(MATERIAL FOR THIS EXERCISE begins)
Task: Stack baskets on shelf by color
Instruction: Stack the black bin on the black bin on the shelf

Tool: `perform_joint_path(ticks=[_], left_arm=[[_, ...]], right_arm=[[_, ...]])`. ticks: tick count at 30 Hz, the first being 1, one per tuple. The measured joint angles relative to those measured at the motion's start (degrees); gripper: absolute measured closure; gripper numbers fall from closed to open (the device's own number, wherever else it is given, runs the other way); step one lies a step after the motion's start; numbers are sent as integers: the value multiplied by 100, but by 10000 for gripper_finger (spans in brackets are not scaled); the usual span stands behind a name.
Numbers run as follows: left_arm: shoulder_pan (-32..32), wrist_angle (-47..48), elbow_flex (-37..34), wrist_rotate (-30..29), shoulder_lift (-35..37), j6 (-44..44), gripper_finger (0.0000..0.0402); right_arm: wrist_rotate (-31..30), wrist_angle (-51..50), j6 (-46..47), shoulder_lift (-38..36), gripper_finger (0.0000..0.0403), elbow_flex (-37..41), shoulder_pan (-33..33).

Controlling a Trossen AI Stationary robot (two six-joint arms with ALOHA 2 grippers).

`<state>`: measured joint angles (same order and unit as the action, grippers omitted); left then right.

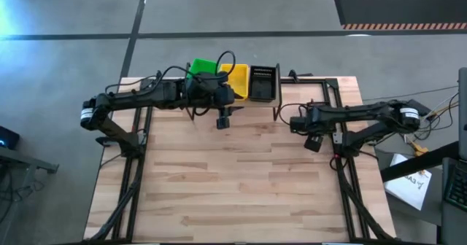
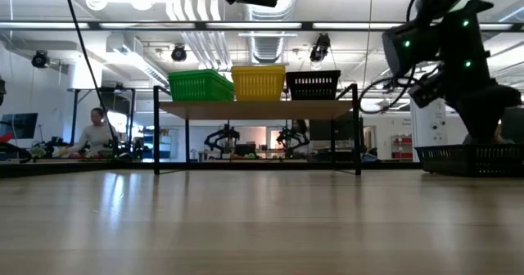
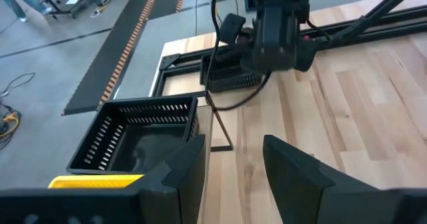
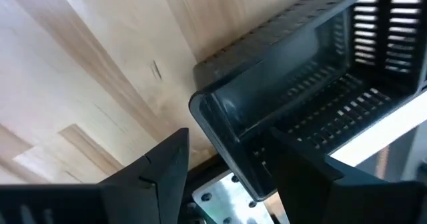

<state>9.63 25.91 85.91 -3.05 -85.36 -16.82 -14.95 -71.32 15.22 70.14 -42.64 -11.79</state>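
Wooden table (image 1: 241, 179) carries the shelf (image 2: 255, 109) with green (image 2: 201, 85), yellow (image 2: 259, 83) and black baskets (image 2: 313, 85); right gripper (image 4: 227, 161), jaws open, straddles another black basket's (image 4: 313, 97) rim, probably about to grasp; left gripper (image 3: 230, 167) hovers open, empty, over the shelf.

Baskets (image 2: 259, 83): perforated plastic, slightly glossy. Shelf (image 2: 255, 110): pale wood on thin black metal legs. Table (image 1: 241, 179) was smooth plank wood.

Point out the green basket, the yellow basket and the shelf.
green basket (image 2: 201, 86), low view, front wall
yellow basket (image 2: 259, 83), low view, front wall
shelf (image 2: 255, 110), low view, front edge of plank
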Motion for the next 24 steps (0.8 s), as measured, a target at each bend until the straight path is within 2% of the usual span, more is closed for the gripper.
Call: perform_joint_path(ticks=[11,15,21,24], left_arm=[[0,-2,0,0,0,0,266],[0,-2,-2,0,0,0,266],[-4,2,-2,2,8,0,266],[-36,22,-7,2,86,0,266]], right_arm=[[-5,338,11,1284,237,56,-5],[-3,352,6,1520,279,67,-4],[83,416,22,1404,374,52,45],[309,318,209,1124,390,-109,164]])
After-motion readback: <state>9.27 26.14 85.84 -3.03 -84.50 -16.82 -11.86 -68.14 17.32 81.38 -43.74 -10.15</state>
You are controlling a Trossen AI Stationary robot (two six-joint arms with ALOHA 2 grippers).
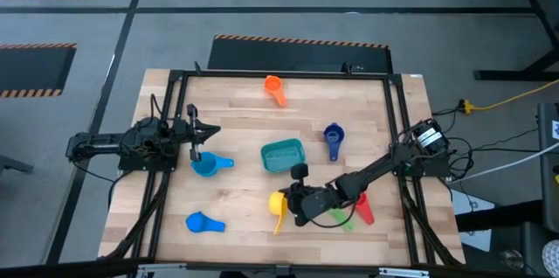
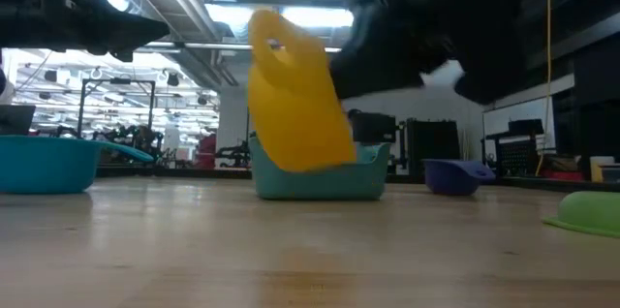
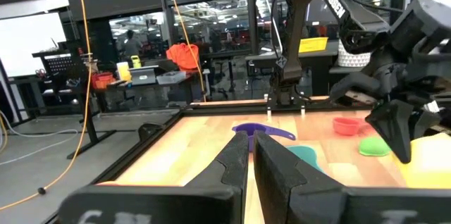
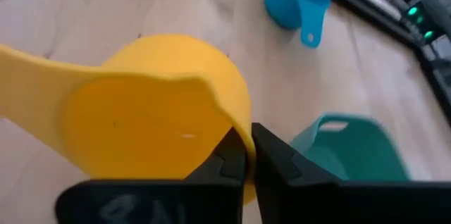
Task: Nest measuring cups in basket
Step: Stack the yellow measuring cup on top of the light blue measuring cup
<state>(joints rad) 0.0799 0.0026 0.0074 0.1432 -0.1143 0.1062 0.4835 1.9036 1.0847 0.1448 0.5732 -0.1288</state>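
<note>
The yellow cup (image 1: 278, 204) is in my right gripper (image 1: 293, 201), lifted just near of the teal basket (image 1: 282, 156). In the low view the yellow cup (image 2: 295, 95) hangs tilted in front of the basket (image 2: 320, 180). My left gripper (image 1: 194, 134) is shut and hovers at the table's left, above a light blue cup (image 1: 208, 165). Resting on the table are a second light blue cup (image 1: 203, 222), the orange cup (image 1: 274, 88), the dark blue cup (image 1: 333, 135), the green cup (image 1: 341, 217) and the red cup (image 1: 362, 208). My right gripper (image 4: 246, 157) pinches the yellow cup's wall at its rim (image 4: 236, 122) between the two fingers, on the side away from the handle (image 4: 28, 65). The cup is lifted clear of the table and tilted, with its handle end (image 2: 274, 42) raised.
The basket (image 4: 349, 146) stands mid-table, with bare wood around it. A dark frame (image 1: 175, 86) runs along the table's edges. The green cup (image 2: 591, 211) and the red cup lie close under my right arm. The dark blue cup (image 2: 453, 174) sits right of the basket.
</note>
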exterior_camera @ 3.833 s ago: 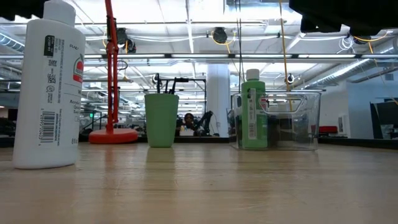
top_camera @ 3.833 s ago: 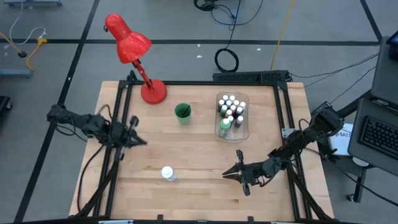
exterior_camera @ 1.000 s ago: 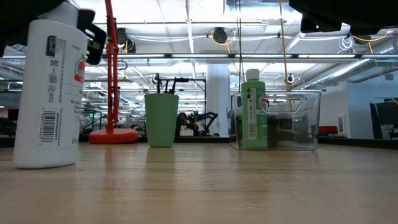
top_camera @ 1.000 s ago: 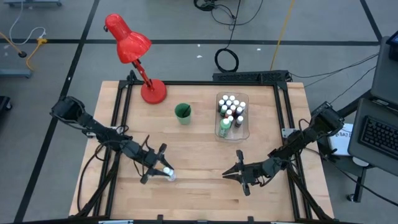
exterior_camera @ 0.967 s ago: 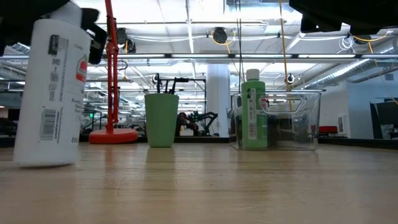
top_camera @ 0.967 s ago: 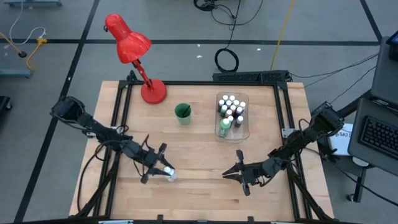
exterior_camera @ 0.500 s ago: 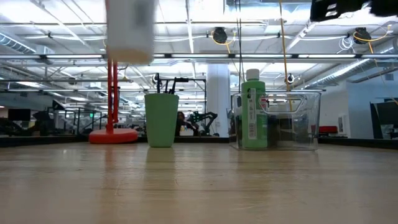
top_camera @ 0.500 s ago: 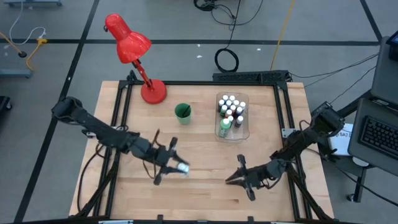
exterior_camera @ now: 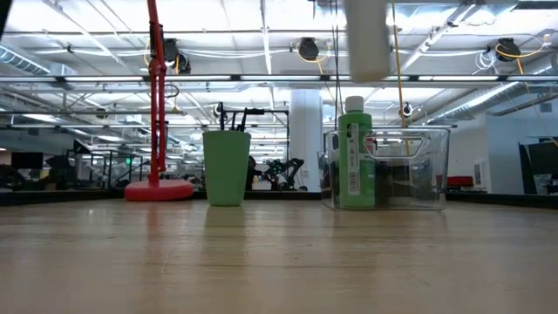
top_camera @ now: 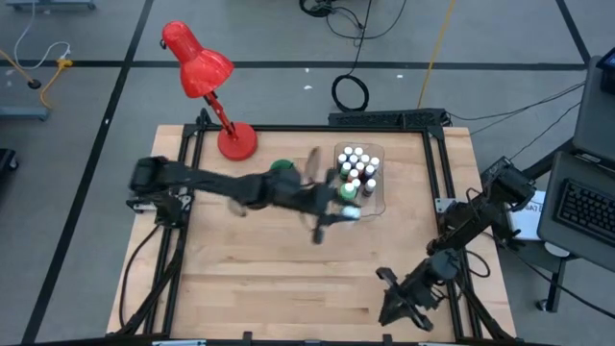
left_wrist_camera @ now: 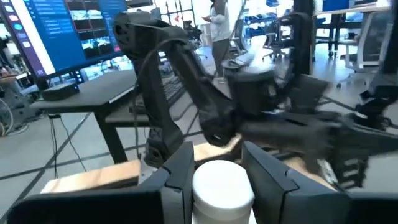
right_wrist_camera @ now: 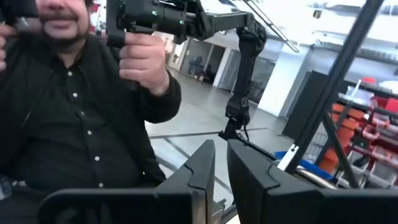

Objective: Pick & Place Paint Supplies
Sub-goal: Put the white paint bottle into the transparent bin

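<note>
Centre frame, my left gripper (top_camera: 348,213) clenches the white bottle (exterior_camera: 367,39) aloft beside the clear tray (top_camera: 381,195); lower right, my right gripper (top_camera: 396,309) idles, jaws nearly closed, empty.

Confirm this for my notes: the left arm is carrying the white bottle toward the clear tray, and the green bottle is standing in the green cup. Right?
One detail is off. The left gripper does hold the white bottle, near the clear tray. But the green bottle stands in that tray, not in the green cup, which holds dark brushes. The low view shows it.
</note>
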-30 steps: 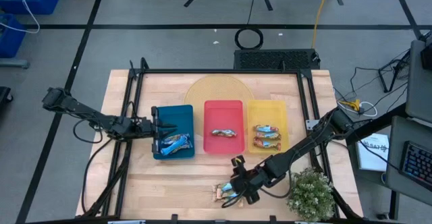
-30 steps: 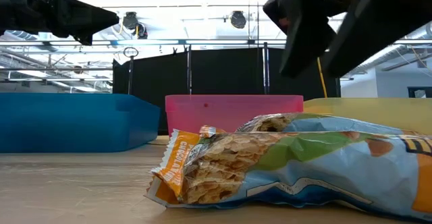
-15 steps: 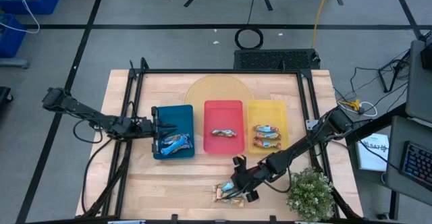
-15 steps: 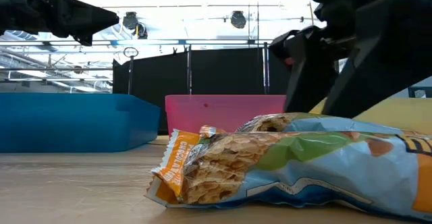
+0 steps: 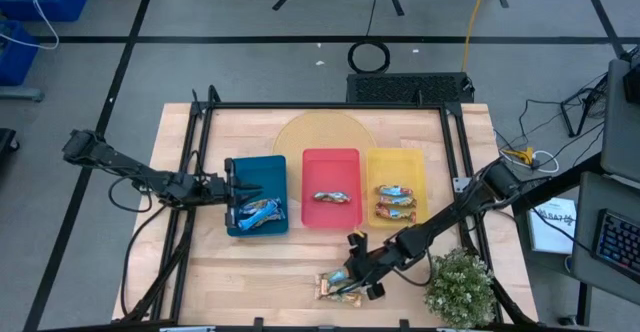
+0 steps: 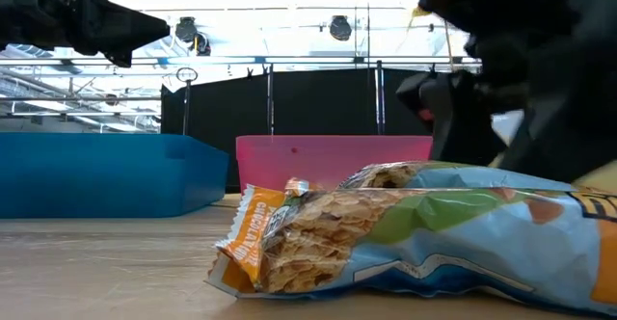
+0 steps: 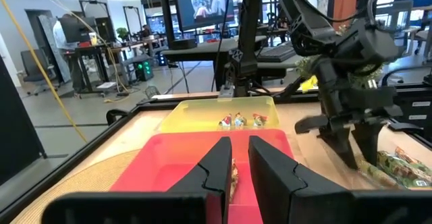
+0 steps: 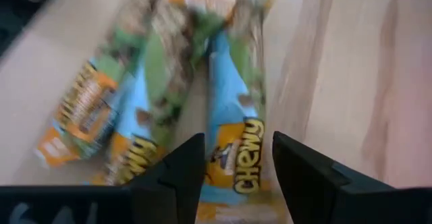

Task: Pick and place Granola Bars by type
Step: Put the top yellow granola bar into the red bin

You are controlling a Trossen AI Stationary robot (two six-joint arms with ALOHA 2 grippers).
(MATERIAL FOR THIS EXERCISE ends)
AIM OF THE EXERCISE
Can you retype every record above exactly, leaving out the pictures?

ANSWER SPACE
Task: Stack baskets on shelf by color
Instruction: Stack the black bin on the black bin on the shelf

Tool: `perform_joint_path(ticks=[_], left_arm=[[_, ...]], right_arm=[[_, ...]])`. ticks: tick count at 30 Hz, the first being 1, one per tuple. The measured joint angles relative to those measured at the motion's start (degrees); gripper: absolute measured closure; gripper numbers fall from closed to open (the device's own number, wherever else it is given, runs the other way); step one lies a step after the motion's start; numbers are sent as integers: the value multiplied by 100, but by 10000 for gripper_finger (spans in brackets are not scaled); the usual span stands behind a name.
Numbers run as follows: left_arm: shoulder_pan (-32..32), wrist_angle (-47..48), elbow_flex (-37..34), wrist_rotate (-30..29), shoulder_lift (-35..37), j6 (-44..44), gripper_finger (0.0000..0.0402); right_arm: wrist_rotate (-31..30), wrist_angle (-51..50), j6 (-46..47), shoulder_lift (-38..36), gripper_finger (0.0000..0.0403), elbow_flex (-37..41), shoulder_pan (-33..33).

Controlling a Trossen AI Stationary robot (two six-joint arms with ALOHA 2 grippers).

`<state>`: measured joint angles (same order and unit as the action, grippers omitted); left then right.


<state>9.63 25.91 85.91 -3.05 -85.36 -16.82 -14.95 -71.32 15.22 70.14 -42.64 -11.79</state>
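Wooden table (image 1: 241, 179) carries the shelf (image 2: 255, 109) with green (image 2: 201, 85), yellow (image 2: 259, 83) and black baskets (image 2: 313, 85); right gripper (image 4: 227, 161), jaws open, straddles another black basket's (image 4: 313, 97) rim, probably about to grasp; left gripper (image 3: 230, 167) hovers open, empty, over the shelf.

Baskets (image 2: 259, 83): perforated plastic, slightly glossy. Shelf (image 2: 255, 110): pale wood on thin black metal legs. Table (image 1: 241, 179) was smooth plank wood.

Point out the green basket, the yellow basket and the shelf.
green basket (image 2: 201, 86), low view, front wall
yellow basket (image 2: 259, 83), low view, front wall
shelf (image 2: 255, 110), low view, front edge of plank
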Motion for the next 24 steps (0.8 s), as measured, a target at each bend until the straight path is within 2% of the usual span, more is closed for the gripper.
Call: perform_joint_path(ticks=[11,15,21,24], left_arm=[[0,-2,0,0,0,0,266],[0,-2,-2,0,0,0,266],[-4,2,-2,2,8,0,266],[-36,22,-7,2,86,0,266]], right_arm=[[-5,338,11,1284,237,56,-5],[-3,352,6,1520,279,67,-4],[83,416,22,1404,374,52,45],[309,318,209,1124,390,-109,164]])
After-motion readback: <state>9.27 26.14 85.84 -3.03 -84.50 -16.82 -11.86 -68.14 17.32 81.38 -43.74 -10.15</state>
You are controlling a Trossen AI Stationary robot (two six-joint arms with ALOHA 2 grippers).
Task: Nest measuring cups in basket
Step: Stack the yellow measuring cup on top of the light blue measuring cup
<state>(joints rad) 0.0799 0.0026 0.0074 0.1432 -0.1143 0.1062 0.4835 1.9036 1.0847 0.1448 0.5732 -0.1288</state>
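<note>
The yellow cup (image 1: 278, 204) is in my right gripper (image 1: 293, 201), lifted just near of the teal basket (image 1: 282, 156). In the low view the yellow cup (image 2: 295, 95) hangs tilted in front of the basket (image 2: 320, 180). My left gripper (image 1: 194, 134) is shut and hovers at the table's left, above a light blue cup (image 1: 208, 165). Resting on the table are a second light blue cup (image 1: 203, 222), the orange cup (image 1: 274, 88), the dark blue cup (image 1: 333, 135), the green cup (image 1: 341, 217) and the red cup (image 1: 362, 208). My right gripper (image 4: 246, 157) pinches the yellow cup's wall at its rim (image 4: 236, 122) between the two fingers, on the side away from the handle (image 4: 28, 65). The cup is lifted clear of the table and tilted, with its handle end (image 2: 274, 42) raised.
The basket (image 4: 349, 146) stands mid-table, with bare wood around it. A dark frame (image 1: 175, 86) runs along the table's edges. The green cup (image 2: 591, 211) and the red cup lie close under my right arm. The dark blue cup (image 2: 453, 174) sits right of the basket.
</note>
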exterior_camera @ 3.833 s ago: 
top_camera @ 3.833 s ago: 
exterior_camera @ 1.000 s ago: 
top_camera @ 1.000 s ago: 
exterior_camera @ 0.967 s ago: 
top_camera @ 0.967 s ago: 
exterior_camera @ 0.500 s ago: 
top_camera @ 0.500 s ago: 
exterior_camera @ now: 
top_camera @ now: 
left_wrist_camera @ now: 
right_wrist_camera @ now: 

Objective: Pick & Place Paint Supplies
Sub-goal: Put the white paint bottle into the transparent bin

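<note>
Centre frame, my left gripper (top_camera: 348,213) clenches the white bottle (exterior_camera: 367,39) aloft beside the clear tray (top_camera: 381,195); lower right, my right gripper (top_camera: 396,309) idles, jaws nearly closed, empty.

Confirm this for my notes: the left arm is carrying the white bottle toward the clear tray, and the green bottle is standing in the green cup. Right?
One detail is off. The left gripper does hold the white bottle, near the clear tray. But the green bottle stands in that tray, not in the green cup, which holds dark brushes. The low view shows it.
</note>
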-30 steps: 
-30 steps: 
-15 steps: 
-15 steps: 
+0 steps: 
+0 steps: 
+0 steps: 
+0 steps: 

Task: Pick and place Granola Bars by type
Step: Put the top yellow granola bar into the red bin

You are controlling a Trossen AI Stationary robot (two six-joint arms with ALOHA 2 grippers).

This answer requires no further additions.